**TASK ITEM**: Extract the listing below in full, unchanged.

BEGIN SOURCE MATERIAL

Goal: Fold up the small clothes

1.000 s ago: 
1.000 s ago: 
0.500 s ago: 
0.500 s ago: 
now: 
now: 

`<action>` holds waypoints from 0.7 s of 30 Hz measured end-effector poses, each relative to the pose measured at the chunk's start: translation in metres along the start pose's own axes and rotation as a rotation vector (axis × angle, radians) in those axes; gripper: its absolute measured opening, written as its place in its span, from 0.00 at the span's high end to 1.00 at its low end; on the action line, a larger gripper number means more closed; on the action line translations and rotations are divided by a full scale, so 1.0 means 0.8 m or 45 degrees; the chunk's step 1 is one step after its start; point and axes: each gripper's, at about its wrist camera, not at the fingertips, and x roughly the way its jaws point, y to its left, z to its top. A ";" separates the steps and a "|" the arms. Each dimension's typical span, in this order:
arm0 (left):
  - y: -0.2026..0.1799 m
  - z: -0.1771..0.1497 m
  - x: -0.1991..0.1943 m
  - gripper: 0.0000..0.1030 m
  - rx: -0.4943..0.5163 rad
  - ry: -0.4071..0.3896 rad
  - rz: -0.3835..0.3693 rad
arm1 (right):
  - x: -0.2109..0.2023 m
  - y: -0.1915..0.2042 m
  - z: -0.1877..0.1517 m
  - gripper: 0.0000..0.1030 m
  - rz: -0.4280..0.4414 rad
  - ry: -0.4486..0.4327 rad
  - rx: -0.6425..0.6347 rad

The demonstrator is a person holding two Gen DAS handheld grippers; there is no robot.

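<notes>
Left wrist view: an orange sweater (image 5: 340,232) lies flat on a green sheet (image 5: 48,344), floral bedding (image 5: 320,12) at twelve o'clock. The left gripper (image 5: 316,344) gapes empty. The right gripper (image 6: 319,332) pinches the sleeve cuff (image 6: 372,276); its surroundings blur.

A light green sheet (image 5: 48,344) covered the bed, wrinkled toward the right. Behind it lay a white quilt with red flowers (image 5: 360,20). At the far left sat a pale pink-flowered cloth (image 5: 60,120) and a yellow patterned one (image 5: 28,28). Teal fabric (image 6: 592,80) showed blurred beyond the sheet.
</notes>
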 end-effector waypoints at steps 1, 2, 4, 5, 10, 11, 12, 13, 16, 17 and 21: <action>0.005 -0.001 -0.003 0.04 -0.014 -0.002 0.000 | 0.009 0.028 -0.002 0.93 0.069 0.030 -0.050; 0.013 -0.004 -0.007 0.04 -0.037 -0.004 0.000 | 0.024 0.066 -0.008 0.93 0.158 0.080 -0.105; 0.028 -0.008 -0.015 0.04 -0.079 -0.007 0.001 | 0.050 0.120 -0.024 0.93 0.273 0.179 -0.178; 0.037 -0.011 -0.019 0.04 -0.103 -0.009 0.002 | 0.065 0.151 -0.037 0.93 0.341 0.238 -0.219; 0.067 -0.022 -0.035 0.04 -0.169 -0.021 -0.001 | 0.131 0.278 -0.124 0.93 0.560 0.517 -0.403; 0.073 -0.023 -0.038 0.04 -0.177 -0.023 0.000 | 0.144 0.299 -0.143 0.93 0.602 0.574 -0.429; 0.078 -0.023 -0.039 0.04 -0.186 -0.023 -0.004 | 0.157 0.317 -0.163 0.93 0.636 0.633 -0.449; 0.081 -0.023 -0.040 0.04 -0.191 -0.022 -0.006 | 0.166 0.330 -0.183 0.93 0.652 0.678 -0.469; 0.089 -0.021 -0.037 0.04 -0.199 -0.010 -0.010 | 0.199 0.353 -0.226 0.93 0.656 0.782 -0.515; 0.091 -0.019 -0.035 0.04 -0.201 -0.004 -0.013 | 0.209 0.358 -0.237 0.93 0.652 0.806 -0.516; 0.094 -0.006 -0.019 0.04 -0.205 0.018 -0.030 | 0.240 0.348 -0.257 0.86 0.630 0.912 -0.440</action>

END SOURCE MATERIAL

**RESPONSE**:
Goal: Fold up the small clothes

1.000 s ago: 
1.000 s ago: 
0.500 s ago: 
0.500 s ago: 
now: 
now: 

`<action>` holds waypoints from 0.7 s of 30 Hz measured end-effector poses, each relative to the pose measured at the chunk's start: translation in metres along the start pose's own axes and rotation as a rotation vector (axis × angle, radians) in those axes; gripper: its absolute measured opening, written as its place in its span, from 0.00 at the span's high end to 1.00 at its low end; on the action line, a larger gripper number means more closed; on the action line translations and rotations are divided by a full scale, so 1.0 means 0.8 m or 45 degrees; the chunk's step 1 is one step after its start; point and axes: each gripper's, at about its wrist camera, not at the fingertips, and x roughly the way its jaws point, y to its left, z to its top. A ";" separates the steps and a "|" the arms. Each dimension's typical span, in this order:
arm0 (left):
  - y: -0.2026..0.1799 m
  - z: -0.1771..0.1497 m
  - x: -0.1991..0.1943 m
  - gripper: 0.0000..0.1030 m
  - rx: -0.4943..0.5163 rad
  - ry: -0.4071..0.3896 rad
  - rz: -0.3835..0.3693 rad
arm1 (right):
  - x: -0.2109..0.2023 m
  - y: -0.1915..0.2042 m
  - z: -0.1877..0.1517 m
  - gripper: 0.0000..0.1030 m
  - rz: -0.4280..0.4414 rad
  - ry: -0.4486..0.4327 rad
  - rx: -0.6425..0.6347 rad

The demonstrator is a person holding two Gen DAS handheld grippers; there is no robot.

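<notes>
Left wrist view: an orange sweater (image 5: 340,232) lies flat on a green sheet (image 5: 48,344), floral bedding (image 5: 320,12) at twelve o'clock. The left gripper (image 5: 316,344) gapes empty. The right gripper (image 6: 319,332) pinches the sleeve cuff (image 6: 372,276); its surroundings blur.

A light green sheet (image 5: 48,344) covered the bed, wrinkled toward the right. Behind it lay a white quilt with red flowers (image 5: 360,20). At the far left sat a pale pink-flowered cloth (image 5: 60,120) and a yellow patterned one (image 5: 28,28). Teal fabric (image 6: 592,80) showed blurred beyond the sheet.
</notes>
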 end-effector waypoints at steps 1, 2, 4, 5, 10, 11, 12, 13, 16, 17 and 21: <action>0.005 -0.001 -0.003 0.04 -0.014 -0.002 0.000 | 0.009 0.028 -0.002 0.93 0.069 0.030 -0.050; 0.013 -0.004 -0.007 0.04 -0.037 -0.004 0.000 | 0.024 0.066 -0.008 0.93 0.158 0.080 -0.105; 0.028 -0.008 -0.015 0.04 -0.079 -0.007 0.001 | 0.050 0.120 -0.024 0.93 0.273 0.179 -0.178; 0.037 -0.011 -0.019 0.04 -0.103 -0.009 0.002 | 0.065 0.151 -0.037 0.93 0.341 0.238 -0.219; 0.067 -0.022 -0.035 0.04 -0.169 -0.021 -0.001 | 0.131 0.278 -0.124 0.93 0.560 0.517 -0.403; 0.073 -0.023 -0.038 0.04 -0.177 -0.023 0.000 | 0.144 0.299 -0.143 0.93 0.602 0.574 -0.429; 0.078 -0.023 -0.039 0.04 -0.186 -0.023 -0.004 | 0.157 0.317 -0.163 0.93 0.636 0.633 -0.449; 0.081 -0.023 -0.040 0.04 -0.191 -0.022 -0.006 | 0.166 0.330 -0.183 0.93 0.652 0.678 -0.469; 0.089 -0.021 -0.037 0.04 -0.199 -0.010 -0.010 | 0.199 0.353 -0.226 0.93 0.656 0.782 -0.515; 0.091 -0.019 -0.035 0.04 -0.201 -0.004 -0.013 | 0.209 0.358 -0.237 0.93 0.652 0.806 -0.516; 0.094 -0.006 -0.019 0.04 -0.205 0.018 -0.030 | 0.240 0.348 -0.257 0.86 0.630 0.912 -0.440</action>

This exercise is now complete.